- **WORK ORDER**:
Repeat precisely the span of lines below that opens with the line containing "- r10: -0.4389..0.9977" and closes with the line containing "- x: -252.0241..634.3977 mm", both included.

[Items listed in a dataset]
BEGIN
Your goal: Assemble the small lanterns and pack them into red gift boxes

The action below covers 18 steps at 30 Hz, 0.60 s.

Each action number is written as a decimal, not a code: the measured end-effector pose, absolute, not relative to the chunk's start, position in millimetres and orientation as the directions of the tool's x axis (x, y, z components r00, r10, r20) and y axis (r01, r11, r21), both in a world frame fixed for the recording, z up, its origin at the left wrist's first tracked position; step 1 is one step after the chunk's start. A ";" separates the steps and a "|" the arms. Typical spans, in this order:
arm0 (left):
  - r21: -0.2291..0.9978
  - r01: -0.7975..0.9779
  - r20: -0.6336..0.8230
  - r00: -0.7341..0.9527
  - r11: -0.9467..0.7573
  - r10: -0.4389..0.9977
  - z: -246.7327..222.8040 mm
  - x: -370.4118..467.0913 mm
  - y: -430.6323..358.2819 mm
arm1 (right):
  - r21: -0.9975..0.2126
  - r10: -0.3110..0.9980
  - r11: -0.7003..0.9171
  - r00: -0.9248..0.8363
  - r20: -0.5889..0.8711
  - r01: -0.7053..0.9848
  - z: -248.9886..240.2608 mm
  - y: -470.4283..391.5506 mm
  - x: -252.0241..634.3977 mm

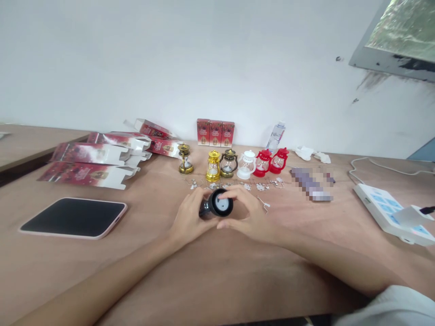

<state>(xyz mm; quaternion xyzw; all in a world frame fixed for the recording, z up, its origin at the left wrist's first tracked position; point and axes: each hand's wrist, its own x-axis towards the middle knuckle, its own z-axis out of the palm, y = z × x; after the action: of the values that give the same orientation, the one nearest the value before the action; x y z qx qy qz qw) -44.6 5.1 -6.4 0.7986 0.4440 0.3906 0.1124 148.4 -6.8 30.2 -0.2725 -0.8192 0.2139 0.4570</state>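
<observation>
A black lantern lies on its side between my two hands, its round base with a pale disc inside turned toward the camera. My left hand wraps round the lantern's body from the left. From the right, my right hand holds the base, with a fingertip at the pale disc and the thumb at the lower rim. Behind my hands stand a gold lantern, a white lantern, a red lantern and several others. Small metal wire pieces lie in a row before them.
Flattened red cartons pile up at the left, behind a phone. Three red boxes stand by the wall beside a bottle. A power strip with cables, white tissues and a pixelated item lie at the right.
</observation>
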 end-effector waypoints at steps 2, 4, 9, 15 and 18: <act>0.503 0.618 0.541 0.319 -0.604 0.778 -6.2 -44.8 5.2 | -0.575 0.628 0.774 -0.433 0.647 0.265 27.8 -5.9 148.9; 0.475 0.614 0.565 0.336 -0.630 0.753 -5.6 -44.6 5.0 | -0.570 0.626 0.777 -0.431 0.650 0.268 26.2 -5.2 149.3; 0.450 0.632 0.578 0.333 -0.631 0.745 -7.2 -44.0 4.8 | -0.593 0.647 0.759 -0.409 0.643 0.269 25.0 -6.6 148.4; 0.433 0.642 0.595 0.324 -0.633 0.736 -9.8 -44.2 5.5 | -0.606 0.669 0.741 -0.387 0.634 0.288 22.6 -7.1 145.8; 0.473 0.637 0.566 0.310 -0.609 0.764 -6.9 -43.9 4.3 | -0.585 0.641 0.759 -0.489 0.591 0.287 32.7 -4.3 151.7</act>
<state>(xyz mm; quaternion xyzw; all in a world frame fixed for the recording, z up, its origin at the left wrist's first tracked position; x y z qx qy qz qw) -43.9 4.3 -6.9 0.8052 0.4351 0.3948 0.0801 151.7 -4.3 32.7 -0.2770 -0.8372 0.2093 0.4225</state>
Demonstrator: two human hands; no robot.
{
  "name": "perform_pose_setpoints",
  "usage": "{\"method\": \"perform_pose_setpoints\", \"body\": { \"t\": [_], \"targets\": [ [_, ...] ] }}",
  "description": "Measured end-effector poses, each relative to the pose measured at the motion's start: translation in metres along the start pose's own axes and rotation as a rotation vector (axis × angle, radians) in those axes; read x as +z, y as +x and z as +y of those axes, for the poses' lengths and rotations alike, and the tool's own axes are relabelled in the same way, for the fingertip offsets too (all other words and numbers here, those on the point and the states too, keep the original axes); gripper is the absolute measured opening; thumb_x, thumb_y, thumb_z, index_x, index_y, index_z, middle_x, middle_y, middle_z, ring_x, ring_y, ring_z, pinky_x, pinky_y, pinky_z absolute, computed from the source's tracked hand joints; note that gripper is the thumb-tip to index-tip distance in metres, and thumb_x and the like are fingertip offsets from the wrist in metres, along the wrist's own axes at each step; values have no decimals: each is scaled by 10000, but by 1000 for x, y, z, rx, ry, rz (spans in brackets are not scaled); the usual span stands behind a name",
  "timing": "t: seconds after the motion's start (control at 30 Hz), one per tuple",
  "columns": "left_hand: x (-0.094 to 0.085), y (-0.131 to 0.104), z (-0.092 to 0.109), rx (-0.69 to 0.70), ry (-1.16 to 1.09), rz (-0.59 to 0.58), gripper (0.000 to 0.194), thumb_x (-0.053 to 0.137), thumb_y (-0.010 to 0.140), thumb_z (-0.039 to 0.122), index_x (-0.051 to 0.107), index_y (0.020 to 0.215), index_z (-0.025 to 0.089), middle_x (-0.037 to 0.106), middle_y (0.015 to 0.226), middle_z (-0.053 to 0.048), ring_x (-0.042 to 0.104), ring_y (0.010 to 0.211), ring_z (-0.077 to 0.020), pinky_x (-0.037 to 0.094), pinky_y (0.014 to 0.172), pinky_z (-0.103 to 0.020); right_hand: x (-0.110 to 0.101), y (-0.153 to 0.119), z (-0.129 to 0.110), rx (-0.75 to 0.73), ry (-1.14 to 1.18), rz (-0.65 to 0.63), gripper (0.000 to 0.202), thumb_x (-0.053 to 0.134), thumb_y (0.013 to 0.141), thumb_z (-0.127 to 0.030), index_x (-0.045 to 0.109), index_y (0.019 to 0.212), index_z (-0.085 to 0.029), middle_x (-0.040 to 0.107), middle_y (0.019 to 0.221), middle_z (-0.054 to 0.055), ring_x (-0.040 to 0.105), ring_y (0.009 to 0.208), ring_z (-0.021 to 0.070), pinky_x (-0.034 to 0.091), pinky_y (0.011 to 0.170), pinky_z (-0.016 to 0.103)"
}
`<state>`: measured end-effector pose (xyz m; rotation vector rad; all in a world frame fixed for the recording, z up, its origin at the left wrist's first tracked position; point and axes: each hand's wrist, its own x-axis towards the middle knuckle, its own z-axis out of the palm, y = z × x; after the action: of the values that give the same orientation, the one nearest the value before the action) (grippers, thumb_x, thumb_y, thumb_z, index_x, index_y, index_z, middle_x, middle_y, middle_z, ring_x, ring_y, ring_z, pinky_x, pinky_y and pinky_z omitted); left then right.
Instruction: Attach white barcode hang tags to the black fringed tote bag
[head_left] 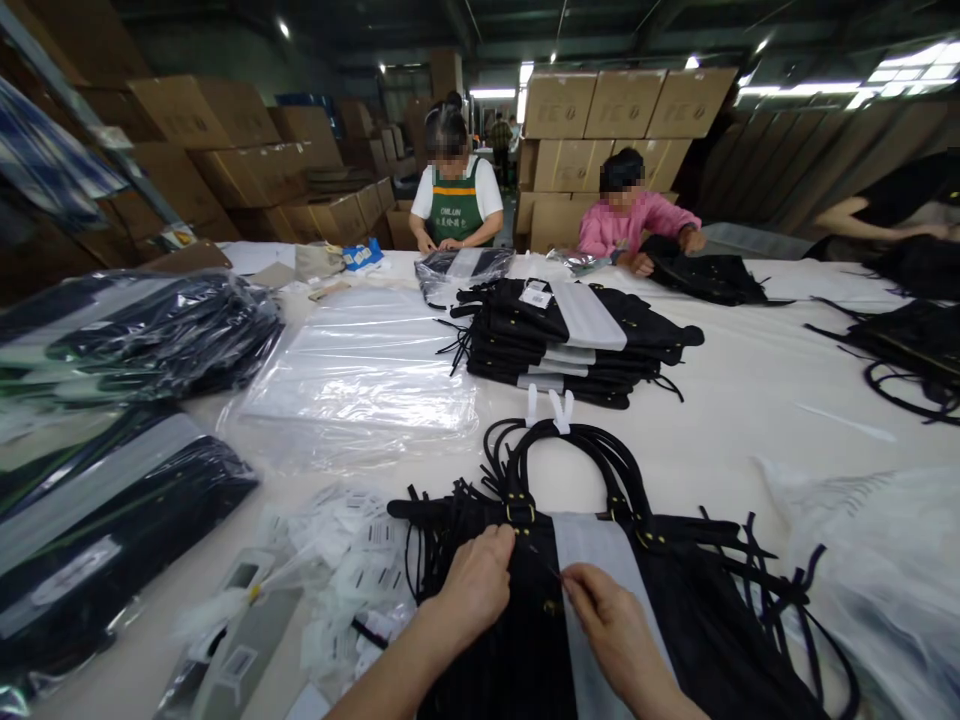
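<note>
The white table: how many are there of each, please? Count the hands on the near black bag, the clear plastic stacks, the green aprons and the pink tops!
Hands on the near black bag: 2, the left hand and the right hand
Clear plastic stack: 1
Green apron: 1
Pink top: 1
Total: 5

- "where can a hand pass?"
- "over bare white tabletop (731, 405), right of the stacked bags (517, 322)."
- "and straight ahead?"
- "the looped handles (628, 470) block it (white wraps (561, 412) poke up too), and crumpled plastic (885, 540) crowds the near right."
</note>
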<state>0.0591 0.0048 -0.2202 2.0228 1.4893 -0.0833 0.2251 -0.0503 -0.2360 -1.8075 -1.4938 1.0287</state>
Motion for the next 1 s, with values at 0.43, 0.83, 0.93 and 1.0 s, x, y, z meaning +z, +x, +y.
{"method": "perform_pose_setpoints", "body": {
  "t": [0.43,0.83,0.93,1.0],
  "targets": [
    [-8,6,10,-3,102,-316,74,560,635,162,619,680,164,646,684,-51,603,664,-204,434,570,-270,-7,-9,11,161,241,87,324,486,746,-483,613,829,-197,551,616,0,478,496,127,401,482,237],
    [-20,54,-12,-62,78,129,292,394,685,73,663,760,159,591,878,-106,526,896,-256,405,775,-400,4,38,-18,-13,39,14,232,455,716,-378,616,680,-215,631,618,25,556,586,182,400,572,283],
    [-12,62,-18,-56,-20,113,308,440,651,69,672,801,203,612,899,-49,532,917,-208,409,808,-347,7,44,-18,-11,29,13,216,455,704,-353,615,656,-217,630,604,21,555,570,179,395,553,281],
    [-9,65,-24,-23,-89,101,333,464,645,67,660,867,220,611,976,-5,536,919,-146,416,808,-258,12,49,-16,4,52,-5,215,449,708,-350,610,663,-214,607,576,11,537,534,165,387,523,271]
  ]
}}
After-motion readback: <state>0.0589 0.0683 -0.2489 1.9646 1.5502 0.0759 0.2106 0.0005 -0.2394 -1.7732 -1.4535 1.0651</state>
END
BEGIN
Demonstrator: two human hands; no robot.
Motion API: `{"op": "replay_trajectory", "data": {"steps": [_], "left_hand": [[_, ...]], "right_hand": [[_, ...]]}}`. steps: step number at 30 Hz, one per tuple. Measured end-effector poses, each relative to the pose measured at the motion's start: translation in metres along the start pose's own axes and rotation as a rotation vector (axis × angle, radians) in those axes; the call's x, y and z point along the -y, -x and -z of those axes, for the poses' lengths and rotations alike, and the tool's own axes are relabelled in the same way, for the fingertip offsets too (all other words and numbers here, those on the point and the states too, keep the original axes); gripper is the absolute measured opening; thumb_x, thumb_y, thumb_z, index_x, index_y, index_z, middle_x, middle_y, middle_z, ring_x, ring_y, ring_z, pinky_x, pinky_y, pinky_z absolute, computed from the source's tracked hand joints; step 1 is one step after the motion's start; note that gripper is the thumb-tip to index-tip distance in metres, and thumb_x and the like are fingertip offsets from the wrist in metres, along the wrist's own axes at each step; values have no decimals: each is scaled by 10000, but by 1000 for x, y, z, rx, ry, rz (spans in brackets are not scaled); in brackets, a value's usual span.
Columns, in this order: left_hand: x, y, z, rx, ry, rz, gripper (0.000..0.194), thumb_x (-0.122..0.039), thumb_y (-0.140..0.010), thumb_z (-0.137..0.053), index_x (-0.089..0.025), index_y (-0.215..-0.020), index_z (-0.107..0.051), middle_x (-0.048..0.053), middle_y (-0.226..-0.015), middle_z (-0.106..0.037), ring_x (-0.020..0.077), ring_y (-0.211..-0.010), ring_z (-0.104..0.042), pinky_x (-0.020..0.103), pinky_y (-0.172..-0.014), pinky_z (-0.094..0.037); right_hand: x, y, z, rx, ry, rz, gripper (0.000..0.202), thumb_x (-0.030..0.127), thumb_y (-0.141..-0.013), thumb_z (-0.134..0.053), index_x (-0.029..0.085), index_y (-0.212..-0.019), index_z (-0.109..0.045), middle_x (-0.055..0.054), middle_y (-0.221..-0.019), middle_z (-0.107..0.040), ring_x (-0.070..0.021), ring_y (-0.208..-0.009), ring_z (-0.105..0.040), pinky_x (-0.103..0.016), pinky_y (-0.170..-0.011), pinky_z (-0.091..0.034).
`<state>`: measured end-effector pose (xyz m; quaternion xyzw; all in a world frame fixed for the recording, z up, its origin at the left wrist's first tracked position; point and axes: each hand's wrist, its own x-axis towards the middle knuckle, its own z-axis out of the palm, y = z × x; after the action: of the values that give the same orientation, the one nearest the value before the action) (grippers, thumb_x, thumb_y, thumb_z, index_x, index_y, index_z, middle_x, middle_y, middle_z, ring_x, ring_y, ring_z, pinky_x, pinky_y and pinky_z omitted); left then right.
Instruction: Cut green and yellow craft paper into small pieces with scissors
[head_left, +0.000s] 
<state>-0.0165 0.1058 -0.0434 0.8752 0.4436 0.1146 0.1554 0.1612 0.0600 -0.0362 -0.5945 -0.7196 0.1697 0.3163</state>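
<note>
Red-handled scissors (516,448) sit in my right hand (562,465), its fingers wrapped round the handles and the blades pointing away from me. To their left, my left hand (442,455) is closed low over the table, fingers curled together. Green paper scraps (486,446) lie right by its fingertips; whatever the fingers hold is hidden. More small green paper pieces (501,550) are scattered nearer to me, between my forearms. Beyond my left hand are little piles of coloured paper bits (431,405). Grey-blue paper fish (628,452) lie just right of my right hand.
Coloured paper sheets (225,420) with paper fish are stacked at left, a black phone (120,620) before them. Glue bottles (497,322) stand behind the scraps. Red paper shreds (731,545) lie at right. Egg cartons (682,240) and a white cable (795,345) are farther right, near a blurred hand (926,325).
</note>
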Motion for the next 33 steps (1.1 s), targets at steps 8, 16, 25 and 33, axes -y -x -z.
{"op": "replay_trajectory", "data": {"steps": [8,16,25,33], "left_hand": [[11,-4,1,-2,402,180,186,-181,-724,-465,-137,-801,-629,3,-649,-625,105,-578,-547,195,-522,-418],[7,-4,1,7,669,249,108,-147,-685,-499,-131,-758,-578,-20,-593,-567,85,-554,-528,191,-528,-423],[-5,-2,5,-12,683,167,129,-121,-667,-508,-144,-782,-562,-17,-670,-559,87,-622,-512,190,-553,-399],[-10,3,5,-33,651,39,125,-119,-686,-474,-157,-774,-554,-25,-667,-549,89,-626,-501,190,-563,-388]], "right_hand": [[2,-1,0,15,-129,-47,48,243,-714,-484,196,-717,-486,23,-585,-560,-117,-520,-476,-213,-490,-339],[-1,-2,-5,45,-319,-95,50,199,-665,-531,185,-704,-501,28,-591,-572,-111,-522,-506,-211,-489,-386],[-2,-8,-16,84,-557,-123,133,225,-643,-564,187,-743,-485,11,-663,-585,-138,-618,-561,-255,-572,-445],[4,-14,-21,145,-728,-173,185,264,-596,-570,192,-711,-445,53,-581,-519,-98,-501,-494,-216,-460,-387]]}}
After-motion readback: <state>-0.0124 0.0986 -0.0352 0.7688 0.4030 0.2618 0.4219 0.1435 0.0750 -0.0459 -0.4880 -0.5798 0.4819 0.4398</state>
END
- **PROBLEM SOLUTION**:
  - r10: -0.4389..0.9977
  - z: -246.7327..222.8040 mm
  - x: -370.4118..467.0913 mm
  - y: -430.6323..358.2819 mm
arm1 (right):
  - r21: -0.9975..0.2126
  - r10: -0.3110..0.9980
  - r11: -0.7003..0.9171
  - r00: -0.9248..0.8363
  - r20: -0.5889..0.8711
  - r01: -0.7053..0.9848
  - z: -248.9886..240.2608 mm
  - y: -470.4283..391.5506 mm
  - x: -252.0241..634.3977 mm

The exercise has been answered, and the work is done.